It is important to note that Massachusetts banks did not participate in subprime lending and exotic mortgage loans, which are the principal culprits of the nation’s mortgage crisis now affecting our capital markets. Wall Street may be struggling but Main Street is still doing well.
What has helped our local banks avoid most of the current problems was perhaps our Yankee conservatism and sound lending practices; our leadership that managed through the turbulent late ‘80s and early ‘90s; and our local slower growth economy which helped us avoid the “go-go” housing and construction development that crashed in other parts of the country.
Whatever the reason, market turbulence has actually stirred a “flight to quality” back to local, regional and community banks. Many local banks are experiencing solid gains in deposits and residential and small business loans, contrary to what you might hear in the news about a credit crunch. Remember, there are 8,500 banks in America and more than 200 here in the Bay State. There is still plenty of money to lend to qualified borrowers and, in most cases the lending standards have not changed.
There is no doubt that many consumers, and even some business people, are worried about the headlines they’re seeing about our economy. Part of the confusion stems from media reports that fail to differentiate between investment companies and deposit-taking, retail and commercial banks.

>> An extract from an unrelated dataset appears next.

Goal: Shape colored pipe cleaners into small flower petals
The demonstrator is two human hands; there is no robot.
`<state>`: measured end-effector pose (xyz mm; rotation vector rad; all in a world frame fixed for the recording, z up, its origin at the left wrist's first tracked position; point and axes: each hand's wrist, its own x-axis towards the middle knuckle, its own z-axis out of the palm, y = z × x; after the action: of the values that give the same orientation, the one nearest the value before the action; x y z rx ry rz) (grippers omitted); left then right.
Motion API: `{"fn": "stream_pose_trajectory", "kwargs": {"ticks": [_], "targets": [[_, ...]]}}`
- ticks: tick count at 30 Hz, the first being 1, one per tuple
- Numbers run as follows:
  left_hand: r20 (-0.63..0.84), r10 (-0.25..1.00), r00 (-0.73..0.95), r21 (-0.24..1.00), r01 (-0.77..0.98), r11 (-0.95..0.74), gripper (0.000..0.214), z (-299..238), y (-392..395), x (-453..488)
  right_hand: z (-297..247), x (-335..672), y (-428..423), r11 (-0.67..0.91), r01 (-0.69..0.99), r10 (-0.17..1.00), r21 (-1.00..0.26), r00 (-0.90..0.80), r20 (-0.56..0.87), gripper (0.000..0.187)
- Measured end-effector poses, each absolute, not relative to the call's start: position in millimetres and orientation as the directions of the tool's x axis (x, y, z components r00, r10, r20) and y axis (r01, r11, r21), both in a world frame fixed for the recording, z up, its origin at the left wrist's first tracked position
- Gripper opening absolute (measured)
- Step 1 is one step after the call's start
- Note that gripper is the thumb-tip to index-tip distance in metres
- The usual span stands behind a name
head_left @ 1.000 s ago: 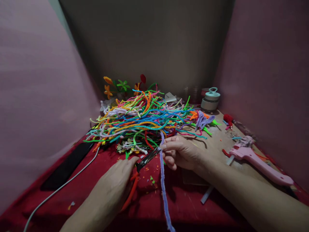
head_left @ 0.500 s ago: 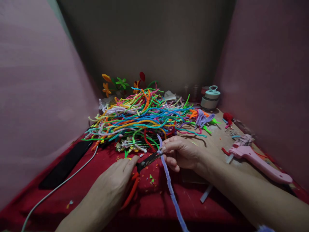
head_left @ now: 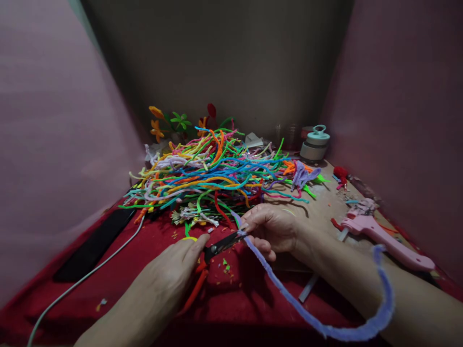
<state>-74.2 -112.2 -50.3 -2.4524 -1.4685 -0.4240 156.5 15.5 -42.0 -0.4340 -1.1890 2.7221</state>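
Observation:
My right hand (head_left: 270, 228) pinches a long purple pipe cleaner (head_left: 289, 299) near its upper end. The rest of it sweeps down to the right and curls up over my right forearm. My left hand (head_left: 172, 272) grips scissors (head_left: 219, 246) with red-orange handles. Their dark blades point right and meet the pipe cleaner just beside my right fingertips. Both hands work over a red cloth (head_left: 119, 270), in front of a big tangled pile of coloured pipe cleaners (head_left: 210, 176).
A pink glue gun (head_left: 383, 238) lies at the right on a brown board. Tape rolls (head_left: 315, 144) stand at the back right, pipe-cleaner flowers (head_left: 173, 123) at the back left. A black flat object (head_left: 94, 243) and a white cable (head_left: 83, 277) lie at the left.
The purple pipe cleaner's free end has swung from pointing down to far right, curling up over my right forearm. Both hands have stayed nearly in place at the scissors.

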Motion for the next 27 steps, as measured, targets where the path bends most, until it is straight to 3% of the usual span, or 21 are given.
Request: {"fn": "stream_pose_trajectory", "kwargs": {"ticks": [4,20,27], "targets": [[0.347,0.777,0.525,-0.117,0.846,-0.52,0.054,-49.2,-110.4,-75.7,-42.8,156.3,15.5,-0.691,-0.024,0.232,-0.723,-0.954,-0.19,0.016],[0.34,0.753,0.564,-0.069,0.813,-0.578,0.055,-49.3,-108.8,-78.0,-52.4,156.2,19.9,-0.709,0.041,0.066,-0.704,-0.99,-0.124,0.022],[0.365,0.755,0.545,-0.017,0.814,-0.58,0.055,-53.2,-108.9,-79.3,-49.2,155.5,19.8,-0.741,0.037,0.101,-0.671,-0.981,-0.165,0.021]]}}
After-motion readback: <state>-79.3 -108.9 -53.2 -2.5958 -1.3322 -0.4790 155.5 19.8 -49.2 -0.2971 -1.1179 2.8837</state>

Bear Stearns, Lehman Brothers, Merrill Lynch, AIG and Fannie Mae and Freddie Mac were not banks. The deposit-taking institutions we represent in Massachusetts are closely monitored by state and federal regulators and are covered by FDIC insurance. As a result, banks have significant capital and reserves, that is, rainy-day funds for tough economic times. This is a bank’s first line of defense to cover any losses. In fact, in Massachusetts, our level of capital is at an all-time high. Banks are in much better shape during this downturn: reserves are three times higher and delinquencies are 90 percent lower than the 1990s.
Consumers should also be reassured that no one has ever lost a penny in FDIC insured deposits due to a bank failure. Remember, FDIC insurance coverage is $100,000 per depositor, per insured bank, plus up to $250,000 for retirement accounts. It’s also possible to have deposits of more than $100,000 at one insured bank and still be fully insured if the accounts are held in different categories of ownership. These categories include single accounts, retirement accounts, joint accounts and revocable trust accounts. A family of four with different combinations of account ownership could have up to $1.5 million in deposits fully insured by the FDIC.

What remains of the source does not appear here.